Une autre, qui dit avoir déjà commis l’erreur d’apporter un tartare de saumon plutôt que du boeuf, tout comme le jeune serveur accusé, trouve qu’il y a un droit à l’erreur et que les clients exigent de plus en plus la perfection dans le service. S’ils reconnaissent faire « extrêmement attention » en cas d’allergies, les serveurs interrogés soulignent le fait qu’il est important de conscientiser les acteurs, tant du côté du service que de celui des clients.
Pour tous, la faute est partagée - une possibilité qui n’existe cependant pas en cas d’accusations en droit criminel - et la négligence criminelle une accusation « très grave », voire « excessive ».
Avocat
il y a 8 ansQuand t'as la santé fragile au point d'avoir des allergies fatales, mange autre chose que du tartare...
Anonyme
il y a 8 ansOn se fou un peu de la conduite de la victime honnêtement, là n'est pas le débat. Ce débat existera dans un procès civil, pas criminel.
Anonyme
il y a 8 anset encore, c'est d'encombrer les tribunaux.
Anonyme
il y a 8 ansÀ partir de quand est-ce que ça devient de l'encombrement des tribunaux?
Il y en a qui trouvent que ça envoie un drôle de message si des accusations devaient être déposées, mais quel message est-ce que ça envoie si aucune accusation ne l'était? Que les serveurs peuvent être négligents lorsqu'une allergie leur est signalée?
On ne commencera pas à accuser tous les serveurs qui ont servi le mauvais plat à un client, mais, à mon humble avis, à partir du moment où un client signale une allergie, le serveur devra porter un minimum d'attention au plat qu'il apporte à ce client spécifiquement. On ne parle pas d'une contamination accidentelle en cuisine ici et le serveur pourra continuer à se tromper long comme le bras pour tous les autres clients qui n'auront pas signalé d'allergie.
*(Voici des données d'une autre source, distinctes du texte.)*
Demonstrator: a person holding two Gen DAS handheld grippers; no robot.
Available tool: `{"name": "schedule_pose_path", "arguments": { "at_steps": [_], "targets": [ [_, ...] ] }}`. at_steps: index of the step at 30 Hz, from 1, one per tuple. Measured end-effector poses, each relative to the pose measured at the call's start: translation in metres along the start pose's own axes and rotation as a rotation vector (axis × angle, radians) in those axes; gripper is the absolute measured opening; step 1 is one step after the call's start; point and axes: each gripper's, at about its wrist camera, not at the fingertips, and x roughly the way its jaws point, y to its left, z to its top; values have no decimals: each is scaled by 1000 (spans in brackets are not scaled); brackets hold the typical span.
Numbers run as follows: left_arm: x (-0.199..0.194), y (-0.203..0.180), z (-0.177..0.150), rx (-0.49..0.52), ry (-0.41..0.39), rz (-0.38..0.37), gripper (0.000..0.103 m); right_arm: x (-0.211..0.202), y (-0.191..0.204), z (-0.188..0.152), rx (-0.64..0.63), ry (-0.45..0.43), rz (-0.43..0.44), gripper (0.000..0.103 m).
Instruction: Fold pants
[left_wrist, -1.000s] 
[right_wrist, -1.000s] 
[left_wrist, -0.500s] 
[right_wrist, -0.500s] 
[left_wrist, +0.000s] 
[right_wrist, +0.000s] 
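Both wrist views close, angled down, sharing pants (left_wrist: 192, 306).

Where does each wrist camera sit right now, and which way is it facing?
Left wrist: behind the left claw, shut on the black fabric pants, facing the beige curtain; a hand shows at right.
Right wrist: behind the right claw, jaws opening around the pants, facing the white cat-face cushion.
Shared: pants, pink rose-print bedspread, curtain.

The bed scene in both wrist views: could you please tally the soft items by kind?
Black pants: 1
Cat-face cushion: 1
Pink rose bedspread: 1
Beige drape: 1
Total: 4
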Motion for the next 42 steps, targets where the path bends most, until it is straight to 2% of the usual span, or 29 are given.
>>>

Et je partage l'avis de l'auteur du message de 15:17, la conduite de la victime au moment où elle a reçu le plat ne change rien quant à la commission ou non d'une infraction.
Par ailleurs, je me demande si tout le monde tiendrait le même discours à l'égard du client s'il en était mort.
Anonyme
il y a 8 ansLe mot "folie" revient souvent dans l'article...je suis curieux de savoir quel courant jurisprudentiel confirme que le législateur assimile le terme "téméraire" à un comportement près de la "folie".
Avocat criminaliste
il y a 8 ansEn effet, le mot folie sort d'un chapeau! Nul part on ne fait mention de la folie. Me Robert devrait relire sa jurisprudence.
Anonyme
il y a 8 ansDes parents qui oublient leur seul enfant dans une voiture et qui sont acquittes versus un serveur qui a de multiples clients a servir...l'erreur est humaine. Que dire de client qui se savait allergique et ne s;est pas donne la peine de retourner a sa voiture car trop fatigue et n'a pas regarde son plat...
Avocat
il y a 8 ansQuand on prend avec une fourchette une bouchée de tartare de saumon sans se rendre compte ce que cest, alors qu'on a commandé du bœuf, ceci entre effectivement dans le domaine de la folie.
Parajuriste
il y a 8 ansTes allergies? Ton entière responsabilité de les gérer. D'autant que tu es une personne adulte. Point à la ligne.